- [PROBLEM STATEMENT] Return the data in full, exactly as it was written.

- [SUPPLIED INFORMATION]

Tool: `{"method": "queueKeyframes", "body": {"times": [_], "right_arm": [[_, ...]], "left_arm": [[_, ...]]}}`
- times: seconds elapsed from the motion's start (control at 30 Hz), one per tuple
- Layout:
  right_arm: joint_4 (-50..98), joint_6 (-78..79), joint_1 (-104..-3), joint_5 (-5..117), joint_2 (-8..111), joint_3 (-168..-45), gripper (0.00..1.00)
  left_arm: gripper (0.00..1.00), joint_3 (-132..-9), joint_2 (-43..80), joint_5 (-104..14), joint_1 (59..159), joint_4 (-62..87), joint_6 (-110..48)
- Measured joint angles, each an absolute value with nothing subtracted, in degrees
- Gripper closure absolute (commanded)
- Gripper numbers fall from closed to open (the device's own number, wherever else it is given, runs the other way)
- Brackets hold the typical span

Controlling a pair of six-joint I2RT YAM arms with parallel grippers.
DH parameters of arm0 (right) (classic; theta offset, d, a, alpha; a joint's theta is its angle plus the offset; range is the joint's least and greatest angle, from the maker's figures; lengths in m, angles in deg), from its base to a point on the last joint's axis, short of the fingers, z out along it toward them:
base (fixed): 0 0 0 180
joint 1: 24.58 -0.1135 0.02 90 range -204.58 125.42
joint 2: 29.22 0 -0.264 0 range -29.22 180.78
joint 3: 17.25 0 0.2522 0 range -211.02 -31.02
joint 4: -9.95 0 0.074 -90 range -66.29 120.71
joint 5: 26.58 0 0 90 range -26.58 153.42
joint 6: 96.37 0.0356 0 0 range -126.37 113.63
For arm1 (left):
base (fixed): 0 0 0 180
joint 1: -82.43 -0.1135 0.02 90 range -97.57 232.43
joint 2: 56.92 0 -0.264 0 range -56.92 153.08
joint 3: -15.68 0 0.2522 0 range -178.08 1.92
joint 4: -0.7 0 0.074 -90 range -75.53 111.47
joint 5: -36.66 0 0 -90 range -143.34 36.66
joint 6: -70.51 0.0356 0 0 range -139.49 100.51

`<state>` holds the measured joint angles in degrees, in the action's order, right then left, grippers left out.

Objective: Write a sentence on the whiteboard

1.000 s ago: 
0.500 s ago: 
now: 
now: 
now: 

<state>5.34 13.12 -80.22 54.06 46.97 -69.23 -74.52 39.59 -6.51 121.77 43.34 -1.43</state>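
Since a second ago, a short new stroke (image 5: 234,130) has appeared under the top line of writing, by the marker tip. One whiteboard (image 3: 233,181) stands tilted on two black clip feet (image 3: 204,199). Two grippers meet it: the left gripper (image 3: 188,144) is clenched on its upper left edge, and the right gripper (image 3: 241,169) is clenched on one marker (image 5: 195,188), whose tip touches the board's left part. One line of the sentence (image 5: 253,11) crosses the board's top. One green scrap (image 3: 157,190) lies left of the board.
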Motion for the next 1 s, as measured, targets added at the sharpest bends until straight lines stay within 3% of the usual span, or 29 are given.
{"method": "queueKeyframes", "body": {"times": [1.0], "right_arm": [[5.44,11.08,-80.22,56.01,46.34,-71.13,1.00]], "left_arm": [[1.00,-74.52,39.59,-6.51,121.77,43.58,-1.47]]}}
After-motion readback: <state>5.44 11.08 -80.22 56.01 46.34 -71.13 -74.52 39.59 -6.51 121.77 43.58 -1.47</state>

- [TASK RESULT]
Tool: `{"method": "queueKeyframes", "body": {"times": [_], "right_arm": [[_, ...]], "left_arm": [[_, ...]]}}`
- times: seconds elapsed from the motion's start (control at 30 Hz), one per tuple
- Layout:
  right_arm: joint_4 (-50..98), joint_6 (-78..79), joint_1 (-104..-3), joint_5 (-5..117), joint_2 (-8..111), joint_3 (-168..-45), gripper (0.00..1.00)
  left_arm: gripper (0.00..1.00), joint_3 (-132..-9), joint_2 (-43..80), joint_5 (-104..14), joint_1 (59..159), joint_4 (-62..87), joint_6 (-110..48)
- Measured joint angles, each an absolute value with nothing subtracted, in degrees
- Gripper closure absolute (commanded)
- Gripper numbers fall from closed to open (the device's own number, wherever else it is given, runs the other way)
- Brackets hold the typical span

Controlling a pair of six-joint I2RT YAM arms with parallel grippers.
DH parameters of arm0 (right) (classic; theta offset, d, a, alpha; a joint's theta is its angle plus the offset; range is the joint's least and greatest angle, from the maker's figures; lengths in m, angles in deg), from its base to a point on the last joint's axis, short of the fingers, z out along it toward them:
base (fixed): 0 0 0 180
joint 1: 24.58 -0.1135 0.02 90 range -204.58 125.42
joint 2: 29.22 0 -0.264 0 range -29.22 180.78
joint 3: 17.25 0 0.2522 0 range -211.02 -31.02
joint 4: -9.95 0 0.074 -90 range -66.29 120.71
joint 5: 26.58 0 0 90 range -26.58 153.42
joint 6: 96.37 0.0356 0 0 range -126.37 113.63
For arm1 (left):
base (fixed): 0 0 0 180
joint 1: -82.43 -0.1135 0.02 90 range -97.57 232.43
joint 2: 56.92 0 -0.264 0 range -56.92 153.08
joint 3: -15.68 0 0.2522 0 range -178.08 1.92
joint 4: -0.7 0 0.074 -90 range -75.53 111.47
joint 5: -36.66 0 0 -90 range -143.34 36.66
joint 6: -70.51 0.0356 0 0 range -139.49 100.51

`<state>` holds the measured joint angles in degrees, in the action's order, right then left, grippers left out.

Objective: Write a sentence on the whiteboard

1.000 s ago: 
0.500 s ago: 
now: 
now: 
now: 

<state>5.34 13.12 -80.22 54.06 46.97 -69.23 -74.52 39.59 -6.51 121.77 43.34 -1.43</state>
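Since a second ago, a short new stroke (image 5: 234,130) has appeared under the top line of writing, by the marker tip. One whiteboard (image 3: 233,181) stands tilted on two black clip feet (image 3: 204,199). Two grippers meet it: the left gripper (image 3: 188,144) is clenched on its upper left edge, and the right gripper (image 3: 241,169) is clenched on one marker (image 5: 195,188), whose tip touches the board's left part. One line of the sentence (image 5: 253,11) crosses the board's top. One green scrap (image 3: 157,190) lies left of the board.
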Motion for the next 1 s, as measured, targets added at the sharpest bends until straight lines stay within 3% of the usual span, or 29 are given.
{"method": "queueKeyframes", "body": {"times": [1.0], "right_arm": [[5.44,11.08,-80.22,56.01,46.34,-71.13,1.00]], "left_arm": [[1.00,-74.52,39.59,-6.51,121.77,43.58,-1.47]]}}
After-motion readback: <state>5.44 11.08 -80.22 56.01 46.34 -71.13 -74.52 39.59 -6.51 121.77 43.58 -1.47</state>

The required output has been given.